少しすると突然いろんな年齢の男女が現れた。
「あ、巡」
私の隣に巡もちゃんといた。巡に会えて、なんだかホッとして、泣きそうになるけど……我慢しないと。
「葉月、大丈夫か?」
バカ。心配させないように我慢してたのに、そんな優しい声で言われたら我慢できないじゃない。
笑顔を貼りつけていたけど、剥がれ落ちてしまった。
「あっちに行ったら必ず会いに行く。だから心配すんな」
巡はいつも私の欲しい言葉を言ってくれる。必ず会いに行く。不安だった心が和らいだ。
「ふふっ、うん、わかった」
私のほうから会いに行ってやるんだから。
「そうだ、同じの親から生まれたらわざわざそんなことしなくても一緒だ。神様に頼んでみよう」
巡が名案だとばかりに言う。
待って、あっちの結婚の法律とかどうなってるんだろ。
顎に手を当て慎重に考えた。ここであの女の人に巡と同じ親にしてくださいって頼んだら結婚できないかもしれない。
「それは嫌だな」
「え?」
考えていたら思わず口に出してしまった。これじゃあ変な勘違いをされちゃうかも!
「そうじゃなくて。そうしたら、け、結婚できないでしょ」
手を振って慌ててそう付け足した
「そ、そっか……それじゃあ近くで生まれるように頼んでみよう。それならいいだろ?」
「……うん」
それならきっと大丈夫。思わず恥ずかしくて顔を背けたけど、チラっと巡を見ると顔が赤くなっている。
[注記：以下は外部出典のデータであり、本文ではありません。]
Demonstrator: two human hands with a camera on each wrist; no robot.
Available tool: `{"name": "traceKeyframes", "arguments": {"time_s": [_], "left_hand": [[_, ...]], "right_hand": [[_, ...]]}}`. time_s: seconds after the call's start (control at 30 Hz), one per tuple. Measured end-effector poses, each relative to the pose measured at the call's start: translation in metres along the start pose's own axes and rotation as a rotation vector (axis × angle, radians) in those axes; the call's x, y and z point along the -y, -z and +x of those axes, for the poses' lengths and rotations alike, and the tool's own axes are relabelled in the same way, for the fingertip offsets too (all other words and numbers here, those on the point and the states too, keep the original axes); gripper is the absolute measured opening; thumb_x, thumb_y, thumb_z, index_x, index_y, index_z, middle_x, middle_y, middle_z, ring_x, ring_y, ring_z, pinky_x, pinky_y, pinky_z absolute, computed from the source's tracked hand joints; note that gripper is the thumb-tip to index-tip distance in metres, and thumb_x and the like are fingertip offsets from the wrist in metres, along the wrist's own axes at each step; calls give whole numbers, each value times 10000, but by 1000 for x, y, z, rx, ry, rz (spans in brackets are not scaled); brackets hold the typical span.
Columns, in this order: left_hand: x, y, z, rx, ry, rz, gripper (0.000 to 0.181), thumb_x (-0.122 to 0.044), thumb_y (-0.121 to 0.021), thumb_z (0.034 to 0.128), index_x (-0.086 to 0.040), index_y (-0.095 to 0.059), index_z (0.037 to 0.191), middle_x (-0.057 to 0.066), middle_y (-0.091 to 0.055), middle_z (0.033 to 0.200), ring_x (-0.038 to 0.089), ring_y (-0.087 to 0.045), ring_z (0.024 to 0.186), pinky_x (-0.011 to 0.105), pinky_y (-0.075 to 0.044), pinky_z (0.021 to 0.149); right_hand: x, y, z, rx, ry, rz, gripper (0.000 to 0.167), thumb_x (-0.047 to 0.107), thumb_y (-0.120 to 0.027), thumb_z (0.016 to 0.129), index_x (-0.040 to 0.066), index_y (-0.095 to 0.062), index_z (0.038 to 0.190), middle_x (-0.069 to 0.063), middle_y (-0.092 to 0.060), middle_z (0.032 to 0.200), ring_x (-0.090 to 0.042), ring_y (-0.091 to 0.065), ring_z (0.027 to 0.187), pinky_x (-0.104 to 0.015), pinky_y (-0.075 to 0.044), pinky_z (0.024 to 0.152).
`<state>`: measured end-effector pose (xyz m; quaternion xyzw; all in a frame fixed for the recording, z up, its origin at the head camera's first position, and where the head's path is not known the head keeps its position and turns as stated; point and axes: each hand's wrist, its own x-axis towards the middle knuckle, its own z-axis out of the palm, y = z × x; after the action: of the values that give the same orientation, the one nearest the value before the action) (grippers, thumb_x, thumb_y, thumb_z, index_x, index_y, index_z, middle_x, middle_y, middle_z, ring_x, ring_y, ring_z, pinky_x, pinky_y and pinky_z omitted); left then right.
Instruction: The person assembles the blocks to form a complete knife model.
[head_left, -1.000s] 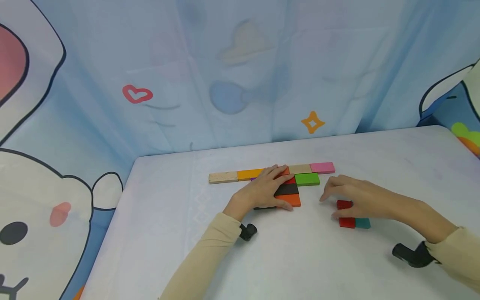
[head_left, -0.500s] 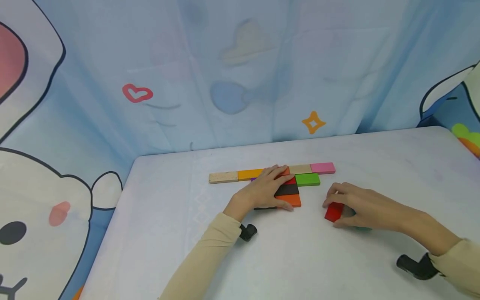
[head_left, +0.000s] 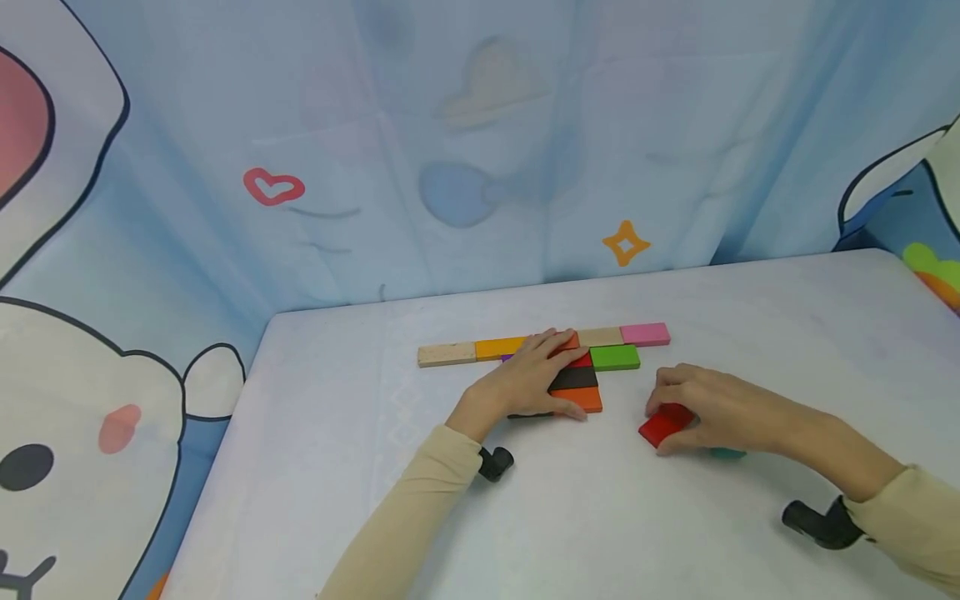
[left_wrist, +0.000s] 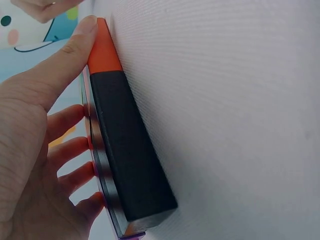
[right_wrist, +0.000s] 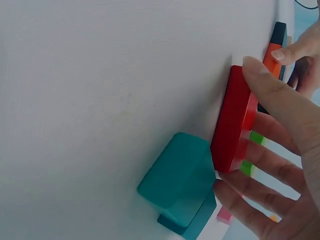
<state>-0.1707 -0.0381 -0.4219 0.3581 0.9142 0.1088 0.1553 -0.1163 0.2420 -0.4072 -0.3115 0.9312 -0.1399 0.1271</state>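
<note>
My left hand [head_left: 517, 383] rests on a flat group of coloured wooden blocks, fingers spread across their tops. In the left wrist view, its thumb touches the end of an orange block [left_wrist: 105, 50], which lines up with a black block [left_wrist: 132, 150]. My right hand [head_left: 723, 408] pinches a red block [right_wrist: 232, 120] between thumb and fingers, to the right of the group. Turned at an angle, the red block lies low at the tabletop. Two teal blocks [right_wrist: 177, 175] sit beside its end; in the head view the right hand mostly hides them.
A back row has natural wood [head_left: 447, 356], yellow [head_left: 500, 348] and pink [head_left: 646, 335] blocks. In front of it lies a green block [head_left: 615, 358]. The white-covered table [head_left: 337, 467] ends at a blue printed curtain [head_left: 465, 150].
My right hand has closed on the red block, turned it and shifted it slightly left, away from the teal. My left hand has stayed in place on the group.
</note>
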Motion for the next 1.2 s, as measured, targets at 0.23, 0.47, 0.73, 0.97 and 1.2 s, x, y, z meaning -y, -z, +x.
{"name": "traceKeyframes", "arguments": {"time_s": [0.23, 0.47, 0.73, 0.97, 1.2], "left_hand": [[3, -1, 0, 1, 3, 9, 950, -633, -714, 922, -235, -287, 1671, 1, -119, 1756, 235, -78, 1615, 412, -216, 1277], [4, -1, -1, 0, 5, 10, 947, -637, -707, 925, -232, -288, 1671, 4, -120, 1756, 236, -75, 1615, 395, -188, 1283], [3, -2, 0, 3, 3, 10, 940, -639, -700, 929, -236, -286, 1672, -4, -104, 1758, 228, -59, 1617, 392, -175, 1286], [1, -2, 0, 7, -3, 18, 942, -645, -692, 931, -225, -287, 1672, 5, -103, 1759, 239, -63, 1617, 391, -158, 1290], [3, -3, 0, 3, -4, 10, 941, -651, -686, 932, -233, -284, 1673, -4, -96, 1760, 228, -51, 1617, 397, -178, 1286]], "right_hand": [[-5, -3, 1, 24, 46, -25, 375, 263, -944, 781, 169, -781, 1105, -192, -678, 1247, -403, -638, 1121, -519, -612, 867], [-3, 4, 11, 1, 83, -27, 417, 178, -948, 774, 120, -780, 1151, -108, -684, 1169, -318, -648, 1058, -462, -628, 832], [7, 13, 39, -155, 47, -37, 429, 81, -923, 787, -4, -764, 1176, -311, -636, 1305, -512, -608, 1190, -581, -577, 899], [9, 8, 54, -218, 122, -18, 385, 44, -918, 786, -21, -773, 1137, -136, -659, 1092, -332, -634, 1018, -512, -616, 856], [10, 5, 53, -222, 91, -19, 388, 51, -917, 786, -9, -782, 1144, -139, -640, 1094, -315, -624, 1009, -514, -616, 861]]}}
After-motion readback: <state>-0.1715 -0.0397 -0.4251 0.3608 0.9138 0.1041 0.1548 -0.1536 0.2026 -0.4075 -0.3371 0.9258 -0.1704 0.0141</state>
「あ、そういえば、葉月のギフトはなんだった? 俺のは運魔法って言ってさ、いろんな魔法が使えるんだ」
巡は恥ずかしかったのか、話を露骨に変えた。いい雰囲気だったのに、もう!
巡は何やらブツクサ言って、遠くに何かを投げた。投げた物をじっと見つめている。
私もつられて見るけど、小さくて何か分からない。
しょうがなく巡に聞こうとしたとき――
「巡!?」
――巡の姿が薄らぎ、突然が消えた。
なに、が、起きた、の?
巡は、どこ?
「えーそれでは、全員集まりましたので、これより転生を開始します」
その声に茫然となっていた意識が覚醒した。
「待って! 巡がどこかに行っちゃったの!」
私の声に周りが騒然となった。
「あー、大丈夫です。先にこちらの世界に行っただけですので、こちらの世界に行けば会えますよ」
女の人が適当なことを言う。
この女の人の言っていることは全く信じられない。周りの人を見ても――誰も頼りにならない。……巡は、私が探す……! そう決意した。
そして私と、周りの人たちは転生した。